## Activity
What must be handed in is the entire listing, exactly as written, with no pictures.

## Task data
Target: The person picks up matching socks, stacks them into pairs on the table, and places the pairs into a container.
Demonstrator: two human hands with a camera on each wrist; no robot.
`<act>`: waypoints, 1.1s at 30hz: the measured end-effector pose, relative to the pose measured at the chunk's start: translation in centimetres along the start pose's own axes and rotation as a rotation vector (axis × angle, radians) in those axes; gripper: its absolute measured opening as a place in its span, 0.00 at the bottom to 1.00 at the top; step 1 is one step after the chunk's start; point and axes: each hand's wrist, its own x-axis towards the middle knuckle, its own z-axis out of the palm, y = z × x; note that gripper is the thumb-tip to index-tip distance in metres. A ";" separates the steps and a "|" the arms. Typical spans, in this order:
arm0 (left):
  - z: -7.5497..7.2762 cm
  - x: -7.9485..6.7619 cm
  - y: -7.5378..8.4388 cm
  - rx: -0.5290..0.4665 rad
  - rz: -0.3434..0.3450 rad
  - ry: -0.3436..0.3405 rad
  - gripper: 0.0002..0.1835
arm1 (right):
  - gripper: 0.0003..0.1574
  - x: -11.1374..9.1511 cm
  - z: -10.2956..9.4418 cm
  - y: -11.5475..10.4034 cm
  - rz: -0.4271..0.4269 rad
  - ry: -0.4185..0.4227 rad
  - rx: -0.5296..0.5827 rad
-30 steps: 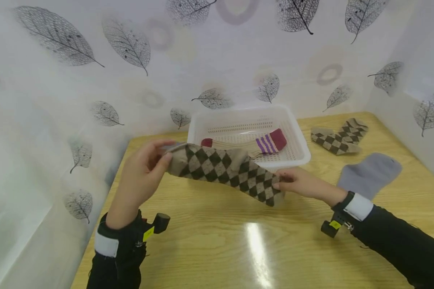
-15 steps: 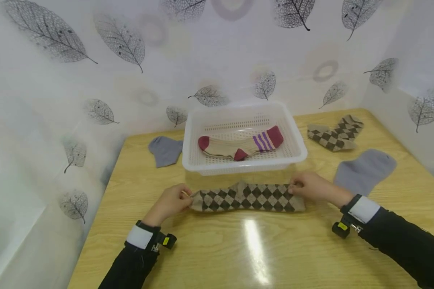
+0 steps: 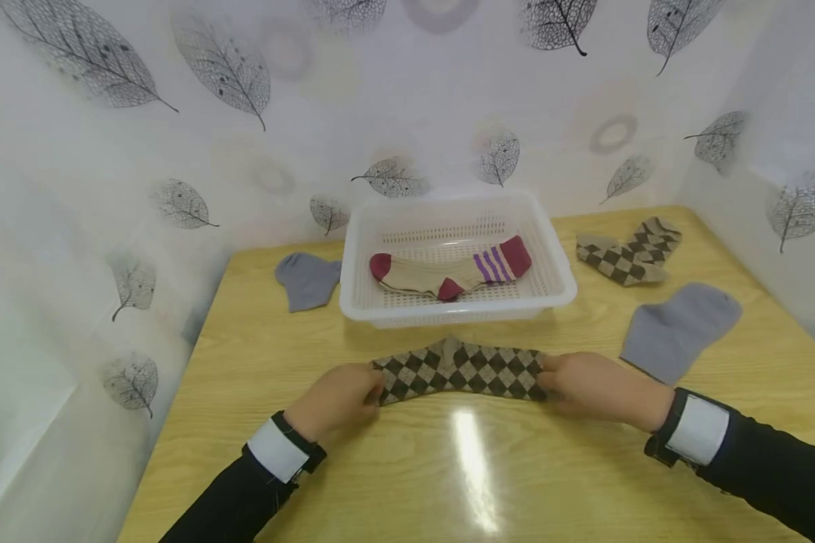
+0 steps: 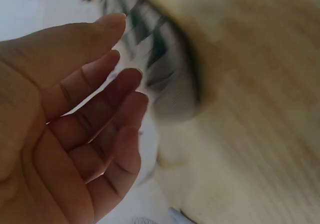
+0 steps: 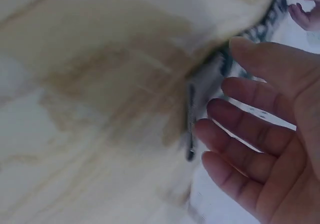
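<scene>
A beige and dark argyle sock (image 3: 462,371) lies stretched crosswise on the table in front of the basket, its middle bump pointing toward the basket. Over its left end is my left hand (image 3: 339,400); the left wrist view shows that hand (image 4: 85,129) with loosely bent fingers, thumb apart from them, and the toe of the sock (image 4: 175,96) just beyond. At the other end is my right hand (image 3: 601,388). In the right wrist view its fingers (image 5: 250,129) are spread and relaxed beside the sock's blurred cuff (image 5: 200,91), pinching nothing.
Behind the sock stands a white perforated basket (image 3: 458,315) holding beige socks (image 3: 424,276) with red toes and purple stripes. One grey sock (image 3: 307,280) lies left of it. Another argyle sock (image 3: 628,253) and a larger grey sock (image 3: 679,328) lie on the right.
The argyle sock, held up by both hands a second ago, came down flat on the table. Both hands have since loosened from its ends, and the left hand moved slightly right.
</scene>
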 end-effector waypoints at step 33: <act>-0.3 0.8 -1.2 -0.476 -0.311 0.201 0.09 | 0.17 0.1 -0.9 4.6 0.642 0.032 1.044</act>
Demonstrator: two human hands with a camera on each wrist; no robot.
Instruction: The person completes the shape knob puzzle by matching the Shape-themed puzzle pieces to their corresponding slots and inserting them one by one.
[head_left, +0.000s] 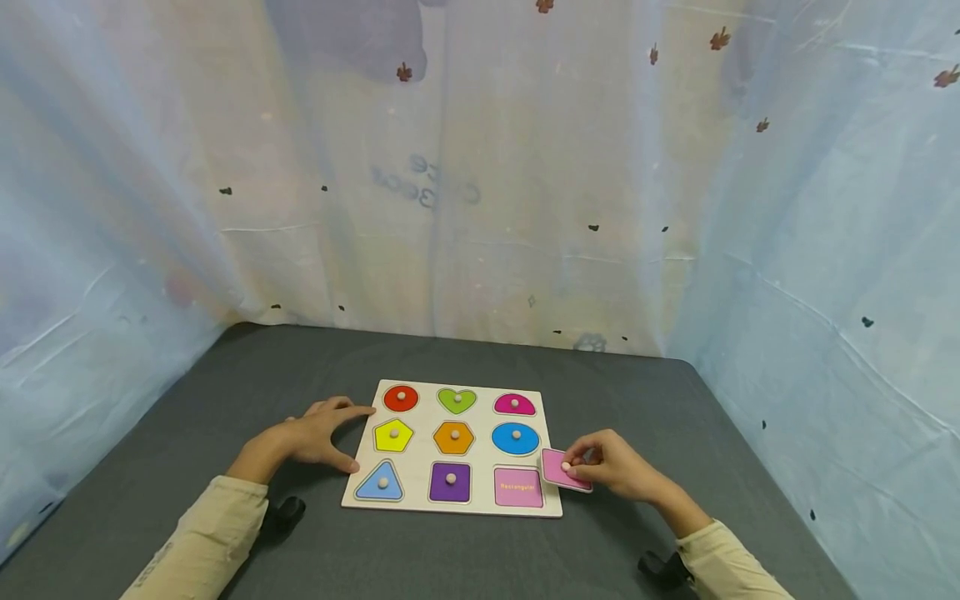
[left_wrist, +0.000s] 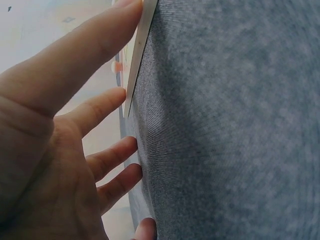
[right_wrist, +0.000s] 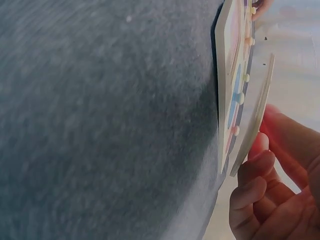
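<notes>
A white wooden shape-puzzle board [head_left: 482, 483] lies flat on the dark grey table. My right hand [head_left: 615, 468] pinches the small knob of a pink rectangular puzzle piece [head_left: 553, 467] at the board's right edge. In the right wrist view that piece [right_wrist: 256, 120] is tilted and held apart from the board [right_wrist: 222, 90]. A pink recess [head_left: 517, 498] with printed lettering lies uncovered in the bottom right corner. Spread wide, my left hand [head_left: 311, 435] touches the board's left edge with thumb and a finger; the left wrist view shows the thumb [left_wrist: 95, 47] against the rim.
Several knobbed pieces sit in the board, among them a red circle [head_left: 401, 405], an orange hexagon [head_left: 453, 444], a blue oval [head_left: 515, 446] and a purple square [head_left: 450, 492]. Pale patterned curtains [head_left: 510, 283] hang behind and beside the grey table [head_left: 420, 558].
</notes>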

## Result of the task
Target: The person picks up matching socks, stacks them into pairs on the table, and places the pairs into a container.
Demonstrator: two human hands with a camera on each wrist; no robot.
`<act>`: waypoints, 1.1s at 30hz: the measured end-effector pose, relative to the pose measured at the chunk's start: translation in centimetres along the start pose's own axes and rotation as a rotation vector (axis × angle, radians) in those axes; gripper: its absolute measured opening as a place in its span, 0.00 at the bottom to 1.00 at the top; step 1 is one step after the chunk's start; point and axes: each hand's wrist, its own x-axis towards the middle knuckle, its own z-axis out of the palm, y = z × x; note that gripper is the thumb-tip to index-tip distance in metres. A ";" separates the steps and a "|" the arms. Typical spans, in this order:
arm0 (left):
  - z: -7.5497..7.2762 cm
  - x: -7.9485..6.7619 cm
  - y: -7.5378..8.4388 cm
  - rx: -0.5290..0.4665 rad
  - rz: -0.3434..0.3450 rad
  - ry: -0.3436..0.3405 rad
  - gripper: 0.0002..0.1835
arm1 (right):
  - gripper: 0.0003..0.1574
  - x: -11.1374..9.1511 cm
  - z: -10.2956..9.4418 cm
  - y: -11.5475..10.4034 cm
  - rz: -0.4271..0.4269 rad
  - ry: -0.4185..0.4227 rad
  - rx: -0.5296..0.5827 rad
-30 steps: 
-15 steps: 
+0 steps: 
+0 steps: 
+0 steps: 
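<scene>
A beige and dark argyle sock (image 3: 462,371) lies stretched crosswise on the table in front of the basket, its middle bump pointing toward the basket. Over its left end is my left hand (image 3: 339,400); the left wrist view shows that hand (image 4: 85,129) with loosely bent fingers, thumb apart from them, and the toe of the sock (image 4: 175,96) just beyond. At the other end is my right hand (image 3: 601,388). In the right wrist view its fingers (image 5: 250,129) are spread and relaxed beside the sock's blurred cuff (image 5: 200,91), pinching nothing.
Behind the sock stands a white perforated basket (image 3: 458,315) holding beige socks (image 3: 424,276) with red toes and purple stripes. One grey sock (image 3: 307,280) lies left of it. Another argyle sock (image 3: 628,253) and a larger grey sock (image 3: 679,328) lie on the right.
The argyle sock, held up by both hands a second ago, came down flat on the table. Both hands have since loosened from its ends, and the left hand moved slightly right.
</scene>
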 end-effector waypoints at step 33: <act>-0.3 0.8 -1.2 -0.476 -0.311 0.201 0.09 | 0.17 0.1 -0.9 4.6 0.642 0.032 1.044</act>
Demonstrator: two human hands with a camera on each wrist; no robot.
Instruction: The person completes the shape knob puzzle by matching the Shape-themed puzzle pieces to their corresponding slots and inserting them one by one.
[head_left, +0.000s] 
[left_wrist, +0.000s] 
[right_wrist, +0.000s] 
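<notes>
A white wooden shape-puzzle board [head_left: 482, 483] lies flat on the dark grey table. My right hand [head_left: 615, 468] pinches the small knob of a pink rectangular puzzle piece [head_left: 553, 467] at the board's right edge. In the right wrist view that piece [right_wrist: 256, 120] is tilted and held apart from the board [right_wrist: 222, 90]. A pink recess [head_left: 517, 498] with printed lettering lies uncovered in the bottom right corner. Spread wide, my left hand [head_left: 311, 435] touches the board's left edge with thumb and a finger; the left wrist view shows the thumb [left_wrist: 95, 47] against the rim.
Several knobbed pieces sit in the board, among them a red circle [head_left: 401, 405], an orange hexagon [head_left: 453, 444], a blue oval [head_left: 515, 446] and a purple square [head_left: 450, 492]. Pale patterned curtains [head_left: 510, 283] hang behind and beside the grey table [head_left: 420, 558].
</notes>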

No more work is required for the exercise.